Within this period, we’ve seen commodity prices get battered severely (2014-15). However, since January 2016, we’ve seen metal prices recover. Iron ore is up about 50% in price, while copper is up over 25%. This is particularly good for commodity exporting companies, and if the trend continues upwards, metals and mining companies should offer good gains.
Iranian stocks that may hold potential for 2017
During a recent discussion with Frontera, Agah Group’s Head of Equity, Behrad Ebrahimi, shared his views on companies within Iran’s commodity sector that may be attractive to investors. Companies such as Isfahan Mubaraka Steel (EXCH: FOLD1) within the metals industry, as well as Gol-e-Gohar Iron Ore Co. (EXCH: GOLG1) and Chadormalu Mining and Industrial (EXCH: CHML1) from the mining industry were noted as being particularly well placed.
While oil and gas companies dominate Iran, Behrad strayed from highlighting any particular names in this sector. From a commodity sector perspective, he sees metal companies’ stocks holding greater value than petrochemicals. The reason behind is that there are uncertainties surrounding petrochemicals and oil related industries. “When it comes to oil prices, a lot depends on what will come out of the current situation in Qatar,” Behrad told Frontera. We have to wait and see whether other Persian Gulf countries will join the boycott and if they joined, we shall seek the answer to what that will mean for the oil price.

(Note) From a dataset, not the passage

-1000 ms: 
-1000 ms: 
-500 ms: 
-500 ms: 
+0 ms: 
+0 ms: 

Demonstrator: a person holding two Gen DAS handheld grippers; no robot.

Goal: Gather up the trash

Iran attracts $4.8 billion in foreign investment
That said, Iran is the only (OPEC Organization of the Petroleum Exporting Countries) member with room for production growth when it comes to energy. And, major European companies are already on track to make gains from Iran’s post-sanctions environment. The country recently signed its first agreement with foreign energy companies in over 10 years. A consortium of energy firms led by French energy company, Total (TOT) (50.1% stake), signed a 20-year $4.8 billion upstream contract to help develop parts of the giant South Pars natural gas field in Iran. Other members of the consortium included China National Petroleum Corp. and Petropars Ltd. (19.9% stake), a subsidiary of the state-run National Iranian Oil Co.